** Work order **
Copy all lines below that use the word "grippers".

[[ Dataset section, beginning ]]

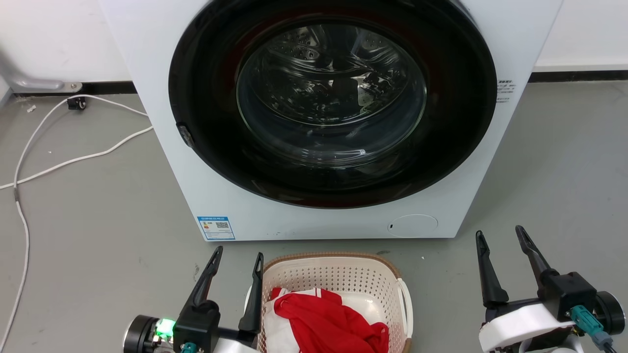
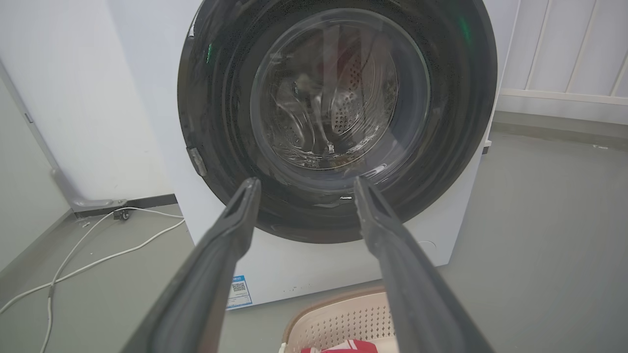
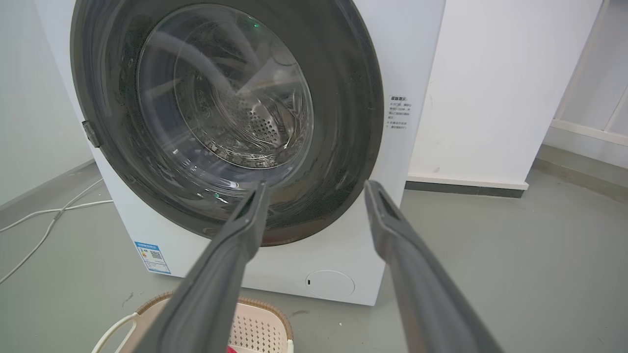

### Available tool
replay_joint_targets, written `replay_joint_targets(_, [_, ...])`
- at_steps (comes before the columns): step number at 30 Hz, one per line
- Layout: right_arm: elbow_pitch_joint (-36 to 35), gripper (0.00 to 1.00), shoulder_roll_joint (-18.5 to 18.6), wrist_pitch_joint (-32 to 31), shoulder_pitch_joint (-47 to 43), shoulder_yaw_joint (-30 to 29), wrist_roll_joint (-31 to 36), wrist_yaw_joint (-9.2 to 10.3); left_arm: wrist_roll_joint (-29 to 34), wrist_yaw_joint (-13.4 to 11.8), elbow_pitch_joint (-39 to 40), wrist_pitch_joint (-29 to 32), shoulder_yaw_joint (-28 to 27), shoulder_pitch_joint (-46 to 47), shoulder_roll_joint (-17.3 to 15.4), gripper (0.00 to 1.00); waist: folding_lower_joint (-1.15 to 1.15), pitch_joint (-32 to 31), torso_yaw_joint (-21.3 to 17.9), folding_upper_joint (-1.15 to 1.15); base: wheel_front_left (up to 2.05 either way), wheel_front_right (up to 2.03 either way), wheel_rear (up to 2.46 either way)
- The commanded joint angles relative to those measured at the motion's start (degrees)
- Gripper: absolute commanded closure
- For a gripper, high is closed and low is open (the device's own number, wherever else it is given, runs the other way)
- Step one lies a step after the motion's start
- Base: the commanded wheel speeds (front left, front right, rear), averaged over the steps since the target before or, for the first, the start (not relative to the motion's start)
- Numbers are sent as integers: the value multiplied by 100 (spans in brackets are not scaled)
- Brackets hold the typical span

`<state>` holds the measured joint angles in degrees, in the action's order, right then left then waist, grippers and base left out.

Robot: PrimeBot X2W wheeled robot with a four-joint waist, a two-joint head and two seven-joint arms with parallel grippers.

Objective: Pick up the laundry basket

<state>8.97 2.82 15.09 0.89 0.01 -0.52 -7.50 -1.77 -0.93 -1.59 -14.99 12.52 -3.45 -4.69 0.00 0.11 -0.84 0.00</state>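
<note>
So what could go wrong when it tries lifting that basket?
The red cloth is heaped toward the left rim, so the left jaws, open beside it, might pinch fabric instead of the laundry basket.
The right jaws stand well clear of the white handle; a one-sided lift could tip it.

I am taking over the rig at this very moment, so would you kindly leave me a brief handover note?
Cream perforated plastic laundry basket with a brown woven-look rim: on the grey floor before the white front-loading washing machine, holding a red and white garment.
Left gripper: open, empty, close against the basket's left side; contact unclear.
Right gripper: open, empty, apart from the basket, to its right.
Done: nothing gripped yet.
Left: grip the basket, probably by its white side handles, and lift.
</note>
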Motion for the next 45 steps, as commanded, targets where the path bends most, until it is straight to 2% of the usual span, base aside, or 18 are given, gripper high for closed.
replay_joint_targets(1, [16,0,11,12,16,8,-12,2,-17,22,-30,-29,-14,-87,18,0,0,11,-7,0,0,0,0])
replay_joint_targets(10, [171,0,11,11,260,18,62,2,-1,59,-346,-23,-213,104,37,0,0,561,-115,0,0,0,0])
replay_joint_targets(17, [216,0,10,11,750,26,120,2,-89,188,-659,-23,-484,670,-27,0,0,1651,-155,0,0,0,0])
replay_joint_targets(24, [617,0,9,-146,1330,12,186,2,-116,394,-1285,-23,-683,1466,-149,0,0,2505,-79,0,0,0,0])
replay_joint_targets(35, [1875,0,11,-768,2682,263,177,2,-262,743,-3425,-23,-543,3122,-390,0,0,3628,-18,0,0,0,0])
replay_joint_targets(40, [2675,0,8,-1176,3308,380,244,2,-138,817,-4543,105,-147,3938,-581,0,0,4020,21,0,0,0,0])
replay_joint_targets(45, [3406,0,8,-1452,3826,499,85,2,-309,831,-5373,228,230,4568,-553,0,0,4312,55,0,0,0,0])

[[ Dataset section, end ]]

** Exercise solution **
`<state>` holds the measured joint angles in degrees, in the action's order, right then left then waist, grippers and base left out.
Robot: PrimeBot X2W wheeled robot with a four-joint waist, a two-joint head and two seven-joint arms with parallel grippers.

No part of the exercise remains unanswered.